神と約束を結ぶことの、後戻りのできない恐ろしさを必死に訴えていた。
──だけど、もう引き返せないし、そんなつもりもない。
何より目の前で約束の印となった、自分の小指を無邪気に笑って眺めている日和にそんな恐ろしげなものはやはり感じられなかった。
神を畏れて祀り、祈りを捧げる巫女の夕緋だからこその特有な考えなのだろう。
そのとき、みづきはそれ以上のことは思いも考えもしなかった。
「神」という存在との約束と、夕緋の言っていた言葉の本当の意味を。
みづきが身をもってそれを知るのはまだまだ先の話である。
◇◆◇
ひゅっ、という風を切る音がして、続けざまに、たんっと的中の音が響いた。
そこは赤い夕焼けの峠道で、お地蔵様の祠がひっそりとある、まみおの領域。
祠の後ろの木の高いところに備え付けられている弓の的に、今し方飛来した白羽の矢が突き刺さっていた。
みづきが放った、試合申し込みの報である。
それを地面から見上げる狸の神の両手には力がこもった。
「来やがったな! 日和様のことをどんけつだって笑ったけど、おいらだってひとのことを偉そうに言える立場じゃねえ。後が無いのはおいらも同じなんだ。絶対に負けられねえ、あの村と山のみんなのためにも……!」
まみおにも負けられない事情がある。
試合に勝ち、太極天の恩寵を得て、ますます強い神へと成らなければならない。
峠から眼下に広がっている昔姿の村を見るまみおの目に悪ふざけの光は無い。
『まみお……。まみおや……』
ふと、後ろから決意に燃えるまみおを呼ぶ声がする。
途端、まみおは嬉しそうな顔ですぐに振り返った。
祠のお地蔵様から声がする。
「お師匠様ぁー!」
前足を付き、畏まって丸くなるとまみおはお地蔵様を笑顔で見上げていた。
感情が仕草から見えにくいと言われている狸だが、その様子は誰が見てもわかるほど歓喜に満ちていた。
「お師匠様と話するの久しぶりだー! おいら、次の試合が決まったんだ! 日和様のところのみづきっていう、なんかおかしなシキが相手でさー! お師匠様と村や山の皆のために、おいら頑張ってくるよー!」
と、試合の報告をし、抱負を語るまみおにお地蔵様は穏やかな声で言った。
不思議とその声はまみおと同じ声色で、お地蔵様と狸の神が一心同体であることを物語っているかのようだった。

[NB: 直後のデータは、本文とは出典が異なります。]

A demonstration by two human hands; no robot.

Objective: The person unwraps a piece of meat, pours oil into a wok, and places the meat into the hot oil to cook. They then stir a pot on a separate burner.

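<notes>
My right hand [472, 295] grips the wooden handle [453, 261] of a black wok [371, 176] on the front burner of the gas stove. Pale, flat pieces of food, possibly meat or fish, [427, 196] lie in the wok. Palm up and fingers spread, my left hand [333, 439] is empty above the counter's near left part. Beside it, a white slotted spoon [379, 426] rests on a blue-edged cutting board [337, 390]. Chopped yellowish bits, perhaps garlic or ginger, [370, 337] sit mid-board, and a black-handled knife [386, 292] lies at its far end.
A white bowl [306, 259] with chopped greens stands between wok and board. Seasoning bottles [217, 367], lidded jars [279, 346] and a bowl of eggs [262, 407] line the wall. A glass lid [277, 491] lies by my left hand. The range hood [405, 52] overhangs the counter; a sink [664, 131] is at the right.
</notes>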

『試合の武運を祈ります。どうか、身体に気をつけて無事で帰ってくるのですよ』
石仏の表情は変わらないものの、元来の優しい顔はまみおの無事を願う。
一歩間違えれば、天神回戦は神の破滅をもたらす死地と化す。
敗北の眠りの危難は、どの神にも等しく訪れる結末なのだから。
そして、何を思うのかお地蔵様は一つの預言を語った。
たまたま末席と準末席という関係だったからこそ。
偶然の巡り合わせが生んだ、この運命の結び付きに福音を唱える。
『日和様とそのシキ、みづきとの縁を大事になさい。此度の出会いは、人の子らと山の子らにきっと幸福をもたらしてくれるでしょう。そしてまみお、貴方にも』
お地蔵様と道祖神が習合し、安全祈願や五穀豊穣を祈るだけではない。
縁結びの神様としても信仰を集める神は、まみおとみづきと日和の繋がりに希望を見出した。
その絆の行方は、正に神のみぞ知る、である。